The report by Troili said that at about five hours after midday, when the sky was clear except for some clouds over the mountains on the far horizon, many people leaving their fields suddenly saw distant flashes of lightning and heard thunder. This rose in a crescendo of cannonading with loud explosions overhead. Numerous people saw a body streak across the sky and plunge to the ground. To some, the trail looked bright and fiery; to others, dark and smoky. The body hit the ground with such a force that a cow was knocked off its feet and two women clung to trees to avoid falling. The stone made a hole a meter deep in the earth and instantly broke into many pieces. It was a stone that was very heavy, irregular in shape, and magnetic. The outer surface looked as though it had been burned by fire. The inner parts looked much like sandstone with small steely sparkles.

Approximately 2 kilograms of the stone were recovered. Today, its small fragments are dispersed in numerous museums and laboratories, with the largest piece of 605 g located in the Museum of the University of Modena. The main component of the meteorite was long assumed to be pyrite, FeS_{2}. However, in 1862, German mineralogist Gustav Rose analyzed the composition and determined it as FeS, an iron sulfide. Rose named this new mineral troilite after Troili.
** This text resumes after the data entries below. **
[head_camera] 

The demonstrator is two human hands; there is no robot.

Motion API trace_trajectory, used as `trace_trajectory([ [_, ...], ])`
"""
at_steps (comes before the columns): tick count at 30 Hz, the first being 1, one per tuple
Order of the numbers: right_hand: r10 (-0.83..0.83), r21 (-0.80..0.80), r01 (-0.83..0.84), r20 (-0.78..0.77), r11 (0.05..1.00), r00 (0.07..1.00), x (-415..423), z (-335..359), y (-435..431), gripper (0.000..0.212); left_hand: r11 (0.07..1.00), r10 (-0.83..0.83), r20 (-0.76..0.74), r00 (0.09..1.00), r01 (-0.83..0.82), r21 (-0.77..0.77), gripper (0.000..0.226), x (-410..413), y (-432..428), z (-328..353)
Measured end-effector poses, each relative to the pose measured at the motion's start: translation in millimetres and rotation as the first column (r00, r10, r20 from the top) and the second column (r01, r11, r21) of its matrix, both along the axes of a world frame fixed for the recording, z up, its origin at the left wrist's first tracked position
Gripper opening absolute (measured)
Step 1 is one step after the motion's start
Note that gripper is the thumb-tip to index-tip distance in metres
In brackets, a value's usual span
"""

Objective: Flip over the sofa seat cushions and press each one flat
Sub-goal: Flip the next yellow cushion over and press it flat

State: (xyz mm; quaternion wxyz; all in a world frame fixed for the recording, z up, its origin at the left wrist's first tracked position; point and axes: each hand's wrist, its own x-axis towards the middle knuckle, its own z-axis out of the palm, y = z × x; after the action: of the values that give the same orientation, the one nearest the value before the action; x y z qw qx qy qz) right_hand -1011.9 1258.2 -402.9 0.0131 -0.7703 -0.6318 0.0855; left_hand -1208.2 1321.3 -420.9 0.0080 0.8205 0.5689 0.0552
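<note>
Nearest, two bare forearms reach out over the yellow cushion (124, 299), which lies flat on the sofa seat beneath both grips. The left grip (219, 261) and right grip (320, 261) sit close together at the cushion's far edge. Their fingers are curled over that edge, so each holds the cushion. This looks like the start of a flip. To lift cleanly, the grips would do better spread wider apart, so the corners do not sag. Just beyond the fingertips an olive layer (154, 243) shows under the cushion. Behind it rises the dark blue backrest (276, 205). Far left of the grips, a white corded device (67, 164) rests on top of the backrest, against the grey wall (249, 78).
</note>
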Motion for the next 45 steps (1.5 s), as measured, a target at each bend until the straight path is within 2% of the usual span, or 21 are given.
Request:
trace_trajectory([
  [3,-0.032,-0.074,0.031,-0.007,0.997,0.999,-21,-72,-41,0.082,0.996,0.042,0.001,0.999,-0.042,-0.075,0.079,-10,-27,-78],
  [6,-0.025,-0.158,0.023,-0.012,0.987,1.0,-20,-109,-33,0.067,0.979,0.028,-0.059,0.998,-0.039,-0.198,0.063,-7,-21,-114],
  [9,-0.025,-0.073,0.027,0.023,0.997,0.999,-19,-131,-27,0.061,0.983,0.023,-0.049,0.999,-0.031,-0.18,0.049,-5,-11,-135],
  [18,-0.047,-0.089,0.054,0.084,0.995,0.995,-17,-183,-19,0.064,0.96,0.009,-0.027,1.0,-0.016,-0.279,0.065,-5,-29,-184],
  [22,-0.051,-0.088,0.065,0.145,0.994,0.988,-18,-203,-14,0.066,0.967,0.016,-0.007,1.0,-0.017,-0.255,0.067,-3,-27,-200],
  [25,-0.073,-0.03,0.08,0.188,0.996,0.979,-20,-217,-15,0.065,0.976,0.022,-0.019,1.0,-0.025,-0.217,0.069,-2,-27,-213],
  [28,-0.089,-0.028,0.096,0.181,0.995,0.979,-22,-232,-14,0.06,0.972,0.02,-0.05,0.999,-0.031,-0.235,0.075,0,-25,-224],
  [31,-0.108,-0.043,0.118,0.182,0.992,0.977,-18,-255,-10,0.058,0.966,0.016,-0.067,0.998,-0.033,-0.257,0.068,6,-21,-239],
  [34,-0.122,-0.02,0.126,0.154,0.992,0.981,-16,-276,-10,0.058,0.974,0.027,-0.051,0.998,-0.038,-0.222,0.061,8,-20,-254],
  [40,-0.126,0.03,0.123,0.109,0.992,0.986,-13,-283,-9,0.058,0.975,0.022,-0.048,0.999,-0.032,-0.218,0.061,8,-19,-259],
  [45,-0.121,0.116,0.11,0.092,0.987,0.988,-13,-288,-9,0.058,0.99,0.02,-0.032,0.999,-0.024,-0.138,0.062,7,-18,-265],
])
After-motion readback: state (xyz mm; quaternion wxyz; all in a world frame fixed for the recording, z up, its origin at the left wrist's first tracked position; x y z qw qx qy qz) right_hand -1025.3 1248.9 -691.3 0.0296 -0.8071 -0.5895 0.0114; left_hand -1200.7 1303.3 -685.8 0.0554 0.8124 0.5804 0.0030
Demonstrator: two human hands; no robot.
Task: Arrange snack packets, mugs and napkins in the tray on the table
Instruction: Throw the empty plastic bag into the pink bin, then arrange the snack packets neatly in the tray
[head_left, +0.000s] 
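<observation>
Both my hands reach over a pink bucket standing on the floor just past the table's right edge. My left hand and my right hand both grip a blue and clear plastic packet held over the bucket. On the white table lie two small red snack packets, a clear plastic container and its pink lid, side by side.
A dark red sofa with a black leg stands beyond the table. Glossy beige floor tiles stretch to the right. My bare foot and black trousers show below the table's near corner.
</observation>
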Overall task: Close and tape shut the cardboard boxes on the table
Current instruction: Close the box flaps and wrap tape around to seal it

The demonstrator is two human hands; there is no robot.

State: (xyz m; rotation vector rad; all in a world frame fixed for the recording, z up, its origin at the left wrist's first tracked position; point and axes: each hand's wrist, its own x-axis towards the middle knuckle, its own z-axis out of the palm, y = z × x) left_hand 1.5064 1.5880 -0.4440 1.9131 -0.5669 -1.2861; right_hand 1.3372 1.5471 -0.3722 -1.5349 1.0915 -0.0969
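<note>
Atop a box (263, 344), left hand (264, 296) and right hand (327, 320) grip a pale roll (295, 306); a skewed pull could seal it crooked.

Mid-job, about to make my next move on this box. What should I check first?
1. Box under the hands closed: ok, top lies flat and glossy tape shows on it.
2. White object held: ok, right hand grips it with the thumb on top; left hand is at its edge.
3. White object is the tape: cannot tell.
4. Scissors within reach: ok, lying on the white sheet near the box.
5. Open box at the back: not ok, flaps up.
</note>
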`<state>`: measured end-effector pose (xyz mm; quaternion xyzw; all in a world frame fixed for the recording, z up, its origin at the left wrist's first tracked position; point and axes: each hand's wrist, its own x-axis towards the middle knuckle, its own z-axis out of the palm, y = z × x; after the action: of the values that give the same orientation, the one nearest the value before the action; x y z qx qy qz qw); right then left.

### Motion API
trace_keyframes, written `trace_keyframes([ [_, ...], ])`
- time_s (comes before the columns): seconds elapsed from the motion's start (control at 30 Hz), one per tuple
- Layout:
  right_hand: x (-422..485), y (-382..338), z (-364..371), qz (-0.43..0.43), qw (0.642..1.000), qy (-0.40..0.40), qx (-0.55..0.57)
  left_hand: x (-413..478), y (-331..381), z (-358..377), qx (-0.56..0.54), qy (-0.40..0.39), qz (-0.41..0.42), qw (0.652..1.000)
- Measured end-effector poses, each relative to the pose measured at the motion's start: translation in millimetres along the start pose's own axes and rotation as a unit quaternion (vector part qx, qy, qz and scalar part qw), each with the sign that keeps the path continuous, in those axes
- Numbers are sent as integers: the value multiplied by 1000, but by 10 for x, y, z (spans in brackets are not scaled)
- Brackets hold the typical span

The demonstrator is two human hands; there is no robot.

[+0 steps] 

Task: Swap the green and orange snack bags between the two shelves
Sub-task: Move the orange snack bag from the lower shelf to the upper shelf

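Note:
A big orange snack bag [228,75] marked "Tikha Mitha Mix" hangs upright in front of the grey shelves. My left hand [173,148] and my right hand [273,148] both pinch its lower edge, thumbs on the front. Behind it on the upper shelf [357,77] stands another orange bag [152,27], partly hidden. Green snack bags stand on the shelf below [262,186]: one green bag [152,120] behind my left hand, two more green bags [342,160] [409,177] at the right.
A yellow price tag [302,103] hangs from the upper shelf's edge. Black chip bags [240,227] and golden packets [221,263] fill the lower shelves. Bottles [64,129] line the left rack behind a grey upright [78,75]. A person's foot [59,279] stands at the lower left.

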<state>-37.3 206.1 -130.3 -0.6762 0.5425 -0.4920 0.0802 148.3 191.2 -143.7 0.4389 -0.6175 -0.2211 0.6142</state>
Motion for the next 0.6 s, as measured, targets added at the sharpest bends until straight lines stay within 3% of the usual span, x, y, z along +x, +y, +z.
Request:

Although the work by Troili is widely recognized as describing a meteoritic fall, Troili himself, though searching for a scientific explanation in the spirit of the Enlightenment, did not recognize its extraterrestrial origin, but instead attributed the event to a by-product of a volcanic eruption: "the true cause of the fall of a stone in Albereto in mid-July, 1766, is a subterranean explosion that hurled the stone skyward"

==Other investigations==
His report Dell'oriuolo oltramontano ragionamento (Modena: Soliani) 1757, was concerned with the method of hour-reckoning familiar to us, but "foreign"— "ultramontane"— in Italy, of two sequences of twelve fixed hours each, not adjusted according to seasonal daylight; it was called "small" or "half clock" in the Old World, from an Italian perspective orologio (oriuolo) oltramontano.

In 1770 appeared his Dissertazione sopra un legno fossile co-authored with
Giambattista Toderini; it was concerned with explaining the origin of fossil wood.

His report of electrical experiments, Della elettricità: lezioni di fisica sperimentale fatte nella Università di Modena il primo anno del suo rinnovamento, was published at Modena, 1772.